HOT's decision has, unsurprisingly, kicked up particular frustration among Israel's population of native English speakers, some of whom have begun to initiate e-mail and call-in campaigns to persuade the company not to discontinue its BBC Prime broadcasts.
Those efforts didn't appear to have made much headway by Monday, however, with the company confirming its intention to stop airing BBC Prime at the end of the month and replace the channel with programming from China, Georgia and Ethiopia. HOT has already begun airing an English-language channel from France and will add an "erotic channel" called Amateur Babes next month.

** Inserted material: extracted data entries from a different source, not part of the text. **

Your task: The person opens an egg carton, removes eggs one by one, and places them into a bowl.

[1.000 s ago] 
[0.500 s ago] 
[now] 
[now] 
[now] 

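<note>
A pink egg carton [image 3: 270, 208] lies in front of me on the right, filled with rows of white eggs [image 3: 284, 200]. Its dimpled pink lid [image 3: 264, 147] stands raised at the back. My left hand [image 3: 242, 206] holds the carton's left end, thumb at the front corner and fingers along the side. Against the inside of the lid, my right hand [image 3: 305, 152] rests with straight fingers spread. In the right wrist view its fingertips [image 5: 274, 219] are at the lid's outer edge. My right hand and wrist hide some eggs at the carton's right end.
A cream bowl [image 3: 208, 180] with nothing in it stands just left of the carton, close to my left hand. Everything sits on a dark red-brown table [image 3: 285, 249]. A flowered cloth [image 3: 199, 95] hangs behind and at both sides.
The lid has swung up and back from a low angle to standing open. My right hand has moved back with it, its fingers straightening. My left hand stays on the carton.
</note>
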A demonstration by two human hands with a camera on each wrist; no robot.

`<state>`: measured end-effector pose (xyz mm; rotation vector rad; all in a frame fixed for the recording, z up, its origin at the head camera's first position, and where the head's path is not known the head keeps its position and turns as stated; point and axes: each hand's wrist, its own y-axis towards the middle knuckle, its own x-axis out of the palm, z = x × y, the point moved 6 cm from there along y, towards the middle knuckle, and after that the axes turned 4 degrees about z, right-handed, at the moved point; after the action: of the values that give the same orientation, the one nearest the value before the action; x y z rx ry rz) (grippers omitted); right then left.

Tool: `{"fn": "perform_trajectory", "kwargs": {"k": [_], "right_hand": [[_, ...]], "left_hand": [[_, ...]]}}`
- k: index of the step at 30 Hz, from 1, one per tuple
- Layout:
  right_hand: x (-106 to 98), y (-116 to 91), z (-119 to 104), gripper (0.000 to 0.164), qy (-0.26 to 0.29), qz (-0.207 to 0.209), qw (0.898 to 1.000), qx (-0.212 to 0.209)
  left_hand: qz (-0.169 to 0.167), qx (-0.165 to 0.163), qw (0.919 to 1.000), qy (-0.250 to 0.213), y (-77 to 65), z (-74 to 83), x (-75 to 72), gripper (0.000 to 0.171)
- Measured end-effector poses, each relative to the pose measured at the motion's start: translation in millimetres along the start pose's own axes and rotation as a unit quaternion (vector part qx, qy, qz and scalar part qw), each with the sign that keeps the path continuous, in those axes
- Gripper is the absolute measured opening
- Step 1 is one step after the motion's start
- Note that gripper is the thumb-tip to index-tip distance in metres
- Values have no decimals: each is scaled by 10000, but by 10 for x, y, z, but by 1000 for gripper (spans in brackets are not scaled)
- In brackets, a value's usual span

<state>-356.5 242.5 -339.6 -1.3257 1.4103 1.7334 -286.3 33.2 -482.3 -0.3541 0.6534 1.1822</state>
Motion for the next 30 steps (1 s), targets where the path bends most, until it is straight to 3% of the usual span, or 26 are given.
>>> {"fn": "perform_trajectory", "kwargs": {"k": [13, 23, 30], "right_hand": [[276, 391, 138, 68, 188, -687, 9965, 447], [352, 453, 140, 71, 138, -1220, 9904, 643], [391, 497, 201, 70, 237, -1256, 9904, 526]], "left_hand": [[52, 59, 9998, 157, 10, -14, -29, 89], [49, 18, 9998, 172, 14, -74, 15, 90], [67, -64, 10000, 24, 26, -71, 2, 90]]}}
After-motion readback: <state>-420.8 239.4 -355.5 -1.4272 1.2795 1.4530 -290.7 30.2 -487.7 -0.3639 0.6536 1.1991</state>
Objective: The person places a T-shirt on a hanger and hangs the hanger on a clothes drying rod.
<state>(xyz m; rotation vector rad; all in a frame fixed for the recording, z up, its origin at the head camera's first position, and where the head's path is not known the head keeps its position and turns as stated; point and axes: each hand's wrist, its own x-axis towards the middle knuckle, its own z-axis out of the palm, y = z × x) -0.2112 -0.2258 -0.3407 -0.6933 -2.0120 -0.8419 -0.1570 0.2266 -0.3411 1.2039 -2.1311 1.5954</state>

A spokesperson for the company said it would also continue airing three American channels with which it recently renegotiated its contracts: Hallmark, Fox Sports and National Geographic. Like BBC Prime, the three channels had faced the chopping block before agreeing to lower the price the cable provider pays to air them.
The renegotiated contracts were signed after months of declarations by HOT CEO David Kamenitz that he ultimately hopes to reduce the company's programming costs by as much as 40 percent.
HOT has no plans to cut further channels in the near future, a company spokesperson said, adding that contracts with other foreign-language channels would remain in force through the end of 2007. The company is currently in negotiations to add several new channels to its standard cable package, among them Animal Planet and the Discovery Channel.
Fallout from the decision to drop BBC Prime is reaching some sectors of the company, however, with a HOT customer service provider saying Monday that she had received "tremendous numbers" of telephone complaints about the decision.
Despite those complaints, HOT is not in breach of legally mandated programming and pricing requirements, said Yoram Mokady, the chairman of the Council for Cable and Satellite Broadcasting. Though the cable provider is required to offer a certain amount of foreign-language programming if it is to maintain its current subscription prices, the removal of BBC Prime does not in itself constitute a violation of the company's responsibilities.
"We have no authority to determine which channels they buy," Mokady said, adding that his organization has no plans to push for action against HOT.
Mokady noted that satellite TV provider YES, HOT's primary rival, carries BBC Prime, and that he expected competition between the two companies would ensure a wide selection of foreign-language content in Israeli homes.
HOT representatives, for their part, appear to be using consumer frustration over BBC Prime as an opportunity to promote the company's more expensive Video On Demand package. The company has been heavily promoting the package since reaching an agreement with American cable network HBO to broadcast shows including The Sopranos, Six Feet Under and Curb Your Enthusiasm. BBC programs including Footballers' Wives and Coupling also appear on the VOD menu.
So far, consumers don't appear to be dropping their HOT subscriptions en masse, nor are they flocking to YES in pursuit of continued BBC Prime access.
Libi Zipser, a YES spokesperson, declined to say whether the company had seen an increase in subscriptions since its competitor's controversial announcement. The satellite TV provider is "constantly" reviewing its programming and budget, she said, but added that YES currently has no plans to drop BBC Prime.